Regardless of whether you have a symmetry or not the following equation is always true:$\newcommand{\D}{\mathrm{D}}\newcommand{\ex}[1]{\mathrm{e}^{#1}}$ $$ Z = \int \D{\phi}\ \ex{-S[\phi]} = \int \D{\phi'}\ \ex{-S[\phi']}.\tag{1}\label{1}$$ So far I've just relabeled my integration dummy variables.

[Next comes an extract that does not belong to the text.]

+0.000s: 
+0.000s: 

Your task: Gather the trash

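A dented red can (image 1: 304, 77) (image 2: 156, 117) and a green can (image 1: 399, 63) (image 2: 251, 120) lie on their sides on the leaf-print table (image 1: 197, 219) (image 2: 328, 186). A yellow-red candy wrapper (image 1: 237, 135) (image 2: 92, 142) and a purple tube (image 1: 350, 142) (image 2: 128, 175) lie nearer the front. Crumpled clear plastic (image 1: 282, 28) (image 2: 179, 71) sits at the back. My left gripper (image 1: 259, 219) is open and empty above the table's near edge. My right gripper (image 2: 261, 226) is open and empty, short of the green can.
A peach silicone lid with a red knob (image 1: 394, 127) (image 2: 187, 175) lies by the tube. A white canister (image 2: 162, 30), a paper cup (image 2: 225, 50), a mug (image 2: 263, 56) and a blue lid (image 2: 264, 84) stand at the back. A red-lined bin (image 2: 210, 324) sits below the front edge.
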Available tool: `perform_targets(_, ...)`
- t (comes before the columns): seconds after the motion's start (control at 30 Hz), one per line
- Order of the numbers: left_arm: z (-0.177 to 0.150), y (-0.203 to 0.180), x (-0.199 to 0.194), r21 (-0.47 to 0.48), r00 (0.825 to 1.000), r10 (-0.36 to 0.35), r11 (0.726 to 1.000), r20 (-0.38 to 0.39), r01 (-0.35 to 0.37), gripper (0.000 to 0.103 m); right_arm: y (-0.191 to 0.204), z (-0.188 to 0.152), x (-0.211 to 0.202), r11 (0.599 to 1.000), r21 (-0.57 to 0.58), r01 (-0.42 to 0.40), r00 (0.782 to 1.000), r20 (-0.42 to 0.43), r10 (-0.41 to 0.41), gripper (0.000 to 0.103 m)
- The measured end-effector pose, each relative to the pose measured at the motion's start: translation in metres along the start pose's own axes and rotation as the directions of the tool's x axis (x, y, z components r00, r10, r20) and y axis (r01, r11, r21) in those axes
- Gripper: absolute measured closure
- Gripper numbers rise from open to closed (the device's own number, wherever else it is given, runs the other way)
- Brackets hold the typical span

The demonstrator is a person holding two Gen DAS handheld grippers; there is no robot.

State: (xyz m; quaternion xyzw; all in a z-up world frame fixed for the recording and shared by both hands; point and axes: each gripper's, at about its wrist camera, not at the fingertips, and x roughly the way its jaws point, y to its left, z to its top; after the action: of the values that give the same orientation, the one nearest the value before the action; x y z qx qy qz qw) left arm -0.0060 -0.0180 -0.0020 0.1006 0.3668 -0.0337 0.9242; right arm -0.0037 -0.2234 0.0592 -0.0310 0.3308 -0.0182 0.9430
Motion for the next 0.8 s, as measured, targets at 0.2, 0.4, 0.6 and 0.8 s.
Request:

Now take $\phi'(x) = \phi(x) + \epsilon(x)\, \delta\phi(x)$ and assume that it is a non-anomalous symmetry, i.e. both the action and the measure are invariant. Then what you get is (see e.g. page 19 of David Tong's QFT notes): $$ Z = \int \D{\phi}\ \ex{-S[\phi]}\left(1 - \int \mathrm{d}^d x\ J^\mu(x) \partial_\mu \epsilon(x)\right),$$ which using \eqref{1} gives $$ \int \D{\phi}\ \ex{-S[\phi]}\left(\int \mathrm{d}^d x\ J^\mu(x) \partial_\mu \epsilon(x)\right) = 0,$$ which, since it's true for arbitrary $\epsilon(x)$, is the same as $$\left<\partial_\mu J^\mu(x) \right> = 0.$$

You can repeat the same for correlation functions, i.e. change the dummy variable in the path integral expression for $\left<\mathcal{O}_1(x_1)\cdots\mathcal{O}_n(x_n)\right>$ and play the same game. Now you have to include the variations of the operators: $$\mathcal{O}_i(x_i) \mapsto \mathcal{O}_i(x_i) + \epsilon(x_i)\, \delta\mathcal{O}_i(x_i),$$ finding, after the same steps: $$ \left<\partial_\mu J^\mu(x)\ \mathcal{O}_1(x_1)\cdots\mathcal{O}_n(x_n)\right> = \sum_{i=1}^n \delta(x-x_i) \left<\mathcal{O}_1(x_1)\cdots\delta\mathcal{O}_i(x_i)\cdots\mathcal{O}_n(x_n)\right>.$$ This is a Ward identity.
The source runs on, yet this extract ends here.